## INPUT DATA
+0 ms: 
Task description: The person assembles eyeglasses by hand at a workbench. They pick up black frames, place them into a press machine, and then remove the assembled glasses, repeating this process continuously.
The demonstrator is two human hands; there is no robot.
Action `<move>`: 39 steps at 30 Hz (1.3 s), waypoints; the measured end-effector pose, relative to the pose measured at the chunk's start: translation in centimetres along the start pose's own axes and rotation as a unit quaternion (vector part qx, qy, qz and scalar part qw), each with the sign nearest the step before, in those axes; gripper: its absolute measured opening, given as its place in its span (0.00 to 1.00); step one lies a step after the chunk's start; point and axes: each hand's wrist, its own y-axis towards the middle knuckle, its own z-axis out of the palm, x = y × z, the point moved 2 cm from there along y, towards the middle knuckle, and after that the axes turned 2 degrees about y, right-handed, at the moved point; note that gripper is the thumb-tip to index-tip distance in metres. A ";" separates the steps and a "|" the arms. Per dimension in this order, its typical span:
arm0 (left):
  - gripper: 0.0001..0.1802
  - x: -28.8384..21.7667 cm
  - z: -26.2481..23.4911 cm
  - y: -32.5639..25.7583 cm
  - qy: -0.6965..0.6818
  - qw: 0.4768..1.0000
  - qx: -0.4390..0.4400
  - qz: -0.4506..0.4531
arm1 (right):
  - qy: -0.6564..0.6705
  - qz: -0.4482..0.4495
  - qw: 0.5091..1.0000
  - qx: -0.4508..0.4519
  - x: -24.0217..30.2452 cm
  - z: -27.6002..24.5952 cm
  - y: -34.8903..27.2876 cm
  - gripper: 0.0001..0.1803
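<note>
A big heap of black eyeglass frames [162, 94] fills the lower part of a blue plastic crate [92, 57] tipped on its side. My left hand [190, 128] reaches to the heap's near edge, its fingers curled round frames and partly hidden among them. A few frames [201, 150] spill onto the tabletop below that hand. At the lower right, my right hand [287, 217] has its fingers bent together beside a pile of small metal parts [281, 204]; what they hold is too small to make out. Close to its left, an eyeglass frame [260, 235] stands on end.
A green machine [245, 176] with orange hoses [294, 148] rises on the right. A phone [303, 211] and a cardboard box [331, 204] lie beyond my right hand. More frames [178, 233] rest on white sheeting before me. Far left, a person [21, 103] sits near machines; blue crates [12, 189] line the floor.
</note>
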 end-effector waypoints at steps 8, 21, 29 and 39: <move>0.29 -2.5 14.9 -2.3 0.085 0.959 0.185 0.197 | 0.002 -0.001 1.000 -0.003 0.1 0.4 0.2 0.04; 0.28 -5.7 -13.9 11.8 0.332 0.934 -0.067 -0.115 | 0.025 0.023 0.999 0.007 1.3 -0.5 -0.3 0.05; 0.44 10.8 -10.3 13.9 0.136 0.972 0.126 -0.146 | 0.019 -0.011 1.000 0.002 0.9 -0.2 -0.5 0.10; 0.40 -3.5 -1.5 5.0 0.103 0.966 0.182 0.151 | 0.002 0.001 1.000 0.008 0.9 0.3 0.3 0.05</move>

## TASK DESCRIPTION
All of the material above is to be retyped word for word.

## OUTPUT OF THE EXERCISE
+0 ms: 
Task description: The person assembles eyeglasses by hand at a workbench. They pick up black frames, place them into a press machine, and then remove the assembled glasses, repeating this process continuously.
The demonstrator is two human hands; there is no robot.
Action `<move>`: 39 steps at 30 Hz (1.3 s), waypoints; the measured end-effector pose, relative to the pose measured at the chunk's start: translation in centimetres along the start pose's own axes and rotation as a unit quaternion (vector part qx, qy, qz and scalar part qw), each with the sign nearest the step before, in those axes; gripper: its absolute measured opening, given as its place in its span (0.00 to 1.00); step one lies a step after the chunk's start; point and axes: each hand's wrist, its own y-axis towards the middle knuckle, its own z-axis out of the palm, x = y × z, the point moved 2 cm from there along y, towards the middle knuckle, and after that the axes turned 2 degrees about y, right-handed, at the moved point; note that gripper is the thumb-tip to index-tip distance in metres. A ";" separates the steps and a "|" the arms. Per dimension in this order, its typical span:
arm0 (left):
  - gripper: 0.0001..0.1802
  - x: -28.8384..21.7667 cm
  - z: -26.2481..23.4911 cm
  - y: -32.5639..25.7583 cm
  - qy: -0.6965..0.6818
  - qw: 0.4768..1.0000
  - qx: -0.4390..0.4400
  - qz: -0.4506..0.4531
arm1 (right):
  - qy: -0.6564..0.6705
  - qz: -0.4482..0.4495
  - qw: 0.5091..1.0000
  - qx: -0.4508..0.4519
  - x: -24.0217..30.2452 cm
  - z: -27.6002..24.5952 cm
  - y: -34.8903..27.2876 cm
  - gripper: 0.0001..0.1803
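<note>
A big heap of black eyeglass frames [162, 94] fills the lower part of a blue plastic crate [92, 57] tipped on its side. My left hand [190, 128] reaches to the heap's near edge, its fingers curled round frames and partly hidden among them. A few frames [201, 150] spill onto the tabletop below that hand. At the lower right, my right hand [287, 217] has its fingers bent together beside a pile of small metal parts [281, 204]; what they hold is too small to make out. Close to its left, an eyeglass frame [260, 235] stands on end.
A green machine [245, 176] with orange hoses [294, 148] rises on the right. A phone [303, 211] and a cardboard box [331, 204] lie beyond my right hand. More frames [178, 233] rest on white sheeting before me. Far left, a person [21, 103] sits near machines; blue crates [12, 189] line the floor.
</note>
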 end-effector waypoints at steps 8, 21, 29 and 39: <move>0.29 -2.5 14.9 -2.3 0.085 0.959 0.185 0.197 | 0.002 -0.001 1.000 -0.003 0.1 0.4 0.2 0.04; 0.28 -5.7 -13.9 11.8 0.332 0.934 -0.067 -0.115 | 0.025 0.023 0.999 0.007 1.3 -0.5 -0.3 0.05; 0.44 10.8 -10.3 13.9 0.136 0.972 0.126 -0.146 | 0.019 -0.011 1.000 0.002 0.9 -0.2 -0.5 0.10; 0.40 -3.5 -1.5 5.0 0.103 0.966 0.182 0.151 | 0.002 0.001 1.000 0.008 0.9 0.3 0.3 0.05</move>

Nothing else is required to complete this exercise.